'''
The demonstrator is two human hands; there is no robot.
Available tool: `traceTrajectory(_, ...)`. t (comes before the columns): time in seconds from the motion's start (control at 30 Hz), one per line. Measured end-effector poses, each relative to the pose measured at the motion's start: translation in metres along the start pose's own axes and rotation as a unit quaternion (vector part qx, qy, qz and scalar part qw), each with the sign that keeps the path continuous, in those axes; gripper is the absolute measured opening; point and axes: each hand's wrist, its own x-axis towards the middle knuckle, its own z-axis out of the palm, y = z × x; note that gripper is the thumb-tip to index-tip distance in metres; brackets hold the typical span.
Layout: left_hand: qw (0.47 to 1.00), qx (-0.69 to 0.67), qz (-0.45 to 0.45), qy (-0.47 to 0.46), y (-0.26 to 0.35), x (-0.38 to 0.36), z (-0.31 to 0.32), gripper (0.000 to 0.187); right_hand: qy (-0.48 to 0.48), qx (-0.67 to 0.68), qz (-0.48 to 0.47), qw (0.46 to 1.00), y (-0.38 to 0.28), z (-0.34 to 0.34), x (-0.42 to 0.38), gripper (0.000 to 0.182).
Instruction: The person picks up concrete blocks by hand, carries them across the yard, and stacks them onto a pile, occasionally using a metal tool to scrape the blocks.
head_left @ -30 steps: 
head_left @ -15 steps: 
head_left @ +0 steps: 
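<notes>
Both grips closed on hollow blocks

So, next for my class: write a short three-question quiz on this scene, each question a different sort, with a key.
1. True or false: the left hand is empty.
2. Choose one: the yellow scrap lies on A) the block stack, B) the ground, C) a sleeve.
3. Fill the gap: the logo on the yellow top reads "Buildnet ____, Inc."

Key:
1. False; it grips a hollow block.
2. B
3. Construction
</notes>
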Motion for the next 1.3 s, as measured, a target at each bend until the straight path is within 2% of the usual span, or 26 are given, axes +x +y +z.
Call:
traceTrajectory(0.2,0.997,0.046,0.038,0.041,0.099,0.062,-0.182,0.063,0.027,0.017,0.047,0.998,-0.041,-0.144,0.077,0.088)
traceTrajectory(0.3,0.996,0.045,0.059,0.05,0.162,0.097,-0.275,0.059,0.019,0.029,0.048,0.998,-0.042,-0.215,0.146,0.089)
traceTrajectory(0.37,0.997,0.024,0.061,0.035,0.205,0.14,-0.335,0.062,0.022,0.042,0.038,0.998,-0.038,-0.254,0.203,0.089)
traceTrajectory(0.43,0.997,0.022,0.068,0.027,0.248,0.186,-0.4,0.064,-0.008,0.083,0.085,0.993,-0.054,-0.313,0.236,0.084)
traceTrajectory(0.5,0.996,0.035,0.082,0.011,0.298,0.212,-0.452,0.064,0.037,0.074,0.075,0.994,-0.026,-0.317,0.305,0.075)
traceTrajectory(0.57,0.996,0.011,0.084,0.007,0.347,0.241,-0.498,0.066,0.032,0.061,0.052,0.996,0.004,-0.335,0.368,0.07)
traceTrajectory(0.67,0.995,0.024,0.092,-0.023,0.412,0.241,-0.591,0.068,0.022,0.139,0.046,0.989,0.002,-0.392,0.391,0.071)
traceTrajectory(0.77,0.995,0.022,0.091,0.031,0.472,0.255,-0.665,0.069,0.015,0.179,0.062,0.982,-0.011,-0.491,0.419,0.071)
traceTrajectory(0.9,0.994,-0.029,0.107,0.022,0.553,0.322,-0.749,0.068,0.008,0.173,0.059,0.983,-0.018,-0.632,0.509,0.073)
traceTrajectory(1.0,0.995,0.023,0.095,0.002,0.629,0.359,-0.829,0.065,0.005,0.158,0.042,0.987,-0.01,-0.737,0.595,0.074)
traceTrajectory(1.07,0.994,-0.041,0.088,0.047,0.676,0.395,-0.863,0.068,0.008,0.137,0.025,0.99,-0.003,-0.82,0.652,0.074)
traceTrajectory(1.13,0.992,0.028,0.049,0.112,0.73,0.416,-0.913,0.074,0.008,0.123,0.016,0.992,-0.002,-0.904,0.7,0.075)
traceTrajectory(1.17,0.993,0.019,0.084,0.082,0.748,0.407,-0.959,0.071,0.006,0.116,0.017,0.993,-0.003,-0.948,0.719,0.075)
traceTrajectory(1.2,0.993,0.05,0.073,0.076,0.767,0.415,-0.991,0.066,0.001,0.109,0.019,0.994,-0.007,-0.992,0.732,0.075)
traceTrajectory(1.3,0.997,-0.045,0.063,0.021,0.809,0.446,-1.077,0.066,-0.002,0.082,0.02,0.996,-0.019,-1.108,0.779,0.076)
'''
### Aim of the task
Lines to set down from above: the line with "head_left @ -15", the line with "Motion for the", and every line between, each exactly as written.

### Result of the exercise
head_left @ -15 steps: 
head_left @ +0 steps: 
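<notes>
Both grips closed on hollow blocks

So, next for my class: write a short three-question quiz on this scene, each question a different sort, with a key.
1. True or false: the left hand is empty.
2. Choose one: the yellow scrap lies on A) the block stack, B) the ground, C) a sleeve.
3. Fill the gap: the logo on the yellow top reads "Buildnet ____, Inc."

Key:
1. False; it grips a hollow block.
2. B
3. Construction
</notes>
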Motion for the next 1.3 s, as measured, a target at each bend until the straight path is within 2% of the usual span, or 26 are given, axes +x +y +z.

Nothing remains to be written for this exercise.